Move over, “Michael S. Roth ’78”—the Huffington Post has a new Wesleyan representative in town, and it’s Max Nussenbaum ’12. Sometimes known for his “Who Wants To Be a Millionaire?” cameo (phenomenal audition video included) and his desperate attempts to get Sylvie Stein ’12 to go to prom with him, Nussenbaum has spent the last eight months or so in Detroit, working for Are You a Human as part of Venture for America’s inaugural class. If you’ve ever wondered what it’s like to tell your Wesleyan friends and Wesleyan friends’ parents that you’re moving to Detroit after graduation, Nussenbaum’s compelling recent Huff Post piece, “Move Where You Can Matter,” is worth a look—as it is for anyone who’s ever felt the urge to resist the gravitational pull of the Wesleyan-Brooklyn Alumni Industrial Complex:
I talk to a guy who’s spending his next year volunteering in a Nigerian slum, and he asks me why I’d ever move somewhere as downtrodden as Detroit. Everyone makes the same dismayed face, asks the same incredulous question: “Why would you go… there?”

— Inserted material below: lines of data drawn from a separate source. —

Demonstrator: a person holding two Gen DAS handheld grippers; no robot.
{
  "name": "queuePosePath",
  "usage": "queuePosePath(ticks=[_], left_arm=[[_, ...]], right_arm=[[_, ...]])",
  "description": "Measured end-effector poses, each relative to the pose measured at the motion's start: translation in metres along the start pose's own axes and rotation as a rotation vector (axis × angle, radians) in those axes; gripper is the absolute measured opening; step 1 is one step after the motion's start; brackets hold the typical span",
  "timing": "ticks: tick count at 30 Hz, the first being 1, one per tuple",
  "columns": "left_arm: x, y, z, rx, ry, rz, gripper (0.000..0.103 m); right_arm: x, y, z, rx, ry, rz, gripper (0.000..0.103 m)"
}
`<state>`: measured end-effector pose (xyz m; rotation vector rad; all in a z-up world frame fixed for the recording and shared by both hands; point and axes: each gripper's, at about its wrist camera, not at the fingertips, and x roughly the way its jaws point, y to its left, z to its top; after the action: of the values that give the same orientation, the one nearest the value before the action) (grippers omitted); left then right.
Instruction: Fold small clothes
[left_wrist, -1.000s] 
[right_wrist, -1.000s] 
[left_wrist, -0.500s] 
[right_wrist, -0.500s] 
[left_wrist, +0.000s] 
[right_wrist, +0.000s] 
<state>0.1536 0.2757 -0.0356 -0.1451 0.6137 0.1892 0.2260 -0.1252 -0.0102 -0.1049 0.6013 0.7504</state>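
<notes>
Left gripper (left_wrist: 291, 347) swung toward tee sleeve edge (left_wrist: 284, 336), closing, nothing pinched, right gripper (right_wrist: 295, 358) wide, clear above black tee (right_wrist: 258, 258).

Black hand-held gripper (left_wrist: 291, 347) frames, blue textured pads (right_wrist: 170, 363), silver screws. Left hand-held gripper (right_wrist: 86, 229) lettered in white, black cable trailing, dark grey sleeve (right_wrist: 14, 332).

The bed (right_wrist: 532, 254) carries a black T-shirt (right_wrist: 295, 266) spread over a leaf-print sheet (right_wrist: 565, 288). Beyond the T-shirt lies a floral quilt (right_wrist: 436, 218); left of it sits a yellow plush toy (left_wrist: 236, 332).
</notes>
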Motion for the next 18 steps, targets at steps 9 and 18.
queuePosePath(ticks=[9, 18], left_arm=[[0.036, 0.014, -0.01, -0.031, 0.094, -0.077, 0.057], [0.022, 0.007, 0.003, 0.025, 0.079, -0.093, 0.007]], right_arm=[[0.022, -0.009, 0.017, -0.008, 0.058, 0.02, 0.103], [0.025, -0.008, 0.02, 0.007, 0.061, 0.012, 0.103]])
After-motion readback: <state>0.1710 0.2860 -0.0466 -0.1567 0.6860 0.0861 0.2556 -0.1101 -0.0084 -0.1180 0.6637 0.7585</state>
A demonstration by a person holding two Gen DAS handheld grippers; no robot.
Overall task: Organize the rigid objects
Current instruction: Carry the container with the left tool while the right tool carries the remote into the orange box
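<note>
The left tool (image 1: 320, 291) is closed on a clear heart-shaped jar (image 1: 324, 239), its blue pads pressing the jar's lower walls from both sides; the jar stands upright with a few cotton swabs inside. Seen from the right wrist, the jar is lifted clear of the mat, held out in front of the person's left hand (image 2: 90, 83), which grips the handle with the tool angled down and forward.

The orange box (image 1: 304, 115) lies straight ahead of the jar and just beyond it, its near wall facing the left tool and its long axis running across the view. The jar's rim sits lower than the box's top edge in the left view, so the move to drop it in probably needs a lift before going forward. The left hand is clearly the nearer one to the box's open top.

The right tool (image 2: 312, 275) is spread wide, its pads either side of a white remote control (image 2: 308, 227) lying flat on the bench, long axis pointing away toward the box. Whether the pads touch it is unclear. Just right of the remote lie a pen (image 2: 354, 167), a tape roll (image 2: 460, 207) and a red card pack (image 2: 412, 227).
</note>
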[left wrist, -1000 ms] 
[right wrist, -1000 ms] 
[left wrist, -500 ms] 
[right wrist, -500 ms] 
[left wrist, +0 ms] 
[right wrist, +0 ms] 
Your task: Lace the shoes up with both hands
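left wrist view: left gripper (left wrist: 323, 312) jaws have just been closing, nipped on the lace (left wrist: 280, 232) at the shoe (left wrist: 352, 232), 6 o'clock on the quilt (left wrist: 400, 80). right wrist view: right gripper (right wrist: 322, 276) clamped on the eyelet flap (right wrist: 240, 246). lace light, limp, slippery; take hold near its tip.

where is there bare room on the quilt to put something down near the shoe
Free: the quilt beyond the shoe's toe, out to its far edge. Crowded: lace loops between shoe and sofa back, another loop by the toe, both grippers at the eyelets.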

And “there” wasn’t just Detroit. At Wesleyan, my alma matter — like at most elite schools — “there” was anywhere that wasn’t a select handful of high-profile cities: the Bostons and New Yorks, the D.C.’s and L.A.’s. We were a cohort raised with tunnel vision, a graduating class who couldn’t find Ohio on a map and who thought “Oklahoma City” was an oxymoron. Don’t get me wrong, I was more than guilty of this myself: I heard Venture for America talk about underserved parts of the country and my first thought was Queens — you know, since everyone was moving to Brooklyn.